#### WHAT IS REQUIRED:
Where the string "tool" occurs in a line of the data below, that line should be copied.

══════

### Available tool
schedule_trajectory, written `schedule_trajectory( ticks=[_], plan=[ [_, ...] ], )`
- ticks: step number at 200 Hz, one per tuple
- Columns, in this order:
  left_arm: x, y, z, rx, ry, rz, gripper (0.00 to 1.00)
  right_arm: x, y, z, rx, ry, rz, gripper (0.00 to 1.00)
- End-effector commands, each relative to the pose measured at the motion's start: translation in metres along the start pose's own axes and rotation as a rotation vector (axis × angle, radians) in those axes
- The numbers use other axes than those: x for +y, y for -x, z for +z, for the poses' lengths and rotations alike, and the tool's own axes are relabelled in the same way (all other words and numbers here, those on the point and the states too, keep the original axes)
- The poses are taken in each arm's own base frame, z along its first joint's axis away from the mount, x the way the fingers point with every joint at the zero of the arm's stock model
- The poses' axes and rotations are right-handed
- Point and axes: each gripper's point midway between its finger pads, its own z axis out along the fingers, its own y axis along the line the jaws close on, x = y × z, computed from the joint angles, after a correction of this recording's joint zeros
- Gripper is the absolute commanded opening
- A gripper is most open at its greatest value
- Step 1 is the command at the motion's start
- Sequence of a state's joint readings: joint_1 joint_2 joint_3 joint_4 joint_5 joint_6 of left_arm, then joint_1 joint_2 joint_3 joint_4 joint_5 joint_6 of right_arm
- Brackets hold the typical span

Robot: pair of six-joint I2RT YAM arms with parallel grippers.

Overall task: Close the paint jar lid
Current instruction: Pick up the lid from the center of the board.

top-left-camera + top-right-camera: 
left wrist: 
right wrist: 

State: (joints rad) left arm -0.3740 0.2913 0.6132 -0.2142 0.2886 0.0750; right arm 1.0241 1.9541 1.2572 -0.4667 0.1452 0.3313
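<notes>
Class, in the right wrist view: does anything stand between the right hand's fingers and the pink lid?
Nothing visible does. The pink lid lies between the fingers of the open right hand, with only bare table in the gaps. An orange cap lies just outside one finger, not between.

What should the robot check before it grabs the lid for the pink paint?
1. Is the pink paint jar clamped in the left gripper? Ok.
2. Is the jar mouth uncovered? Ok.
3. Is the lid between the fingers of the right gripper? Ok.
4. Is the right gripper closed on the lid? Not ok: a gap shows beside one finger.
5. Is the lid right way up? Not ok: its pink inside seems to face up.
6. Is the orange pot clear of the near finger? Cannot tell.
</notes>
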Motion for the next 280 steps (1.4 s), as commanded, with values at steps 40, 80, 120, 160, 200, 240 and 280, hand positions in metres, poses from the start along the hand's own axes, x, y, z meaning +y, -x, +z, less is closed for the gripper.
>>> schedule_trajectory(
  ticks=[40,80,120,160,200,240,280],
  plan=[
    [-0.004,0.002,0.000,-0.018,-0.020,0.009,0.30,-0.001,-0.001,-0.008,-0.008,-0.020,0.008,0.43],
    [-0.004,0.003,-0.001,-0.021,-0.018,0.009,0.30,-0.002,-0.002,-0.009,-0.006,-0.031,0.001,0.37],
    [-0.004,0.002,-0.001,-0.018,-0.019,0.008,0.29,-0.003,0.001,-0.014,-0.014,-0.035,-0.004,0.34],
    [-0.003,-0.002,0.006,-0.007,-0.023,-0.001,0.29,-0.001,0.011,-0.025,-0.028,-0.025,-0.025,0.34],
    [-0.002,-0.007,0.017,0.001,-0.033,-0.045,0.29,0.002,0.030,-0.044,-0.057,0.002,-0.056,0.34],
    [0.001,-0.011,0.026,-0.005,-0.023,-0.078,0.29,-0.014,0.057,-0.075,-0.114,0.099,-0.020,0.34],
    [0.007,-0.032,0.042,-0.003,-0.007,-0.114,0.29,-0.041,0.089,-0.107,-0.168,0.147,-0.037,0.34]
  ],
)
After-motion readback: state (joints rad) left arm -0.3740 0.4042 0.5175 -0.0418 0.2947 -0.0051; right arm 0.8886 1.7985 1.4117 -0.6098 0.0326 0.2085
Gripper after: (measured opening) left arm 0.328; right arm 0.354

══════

#### RESULT BELOW:
### Available tool
- The numbers use other axes than those: x for +y, y for -x, z for +z, for the poses' lengths and rotations alike, and the tool's own axes are relabelled in the same way (all other words and numbers here, those on the point and the states too, keep the original axes)

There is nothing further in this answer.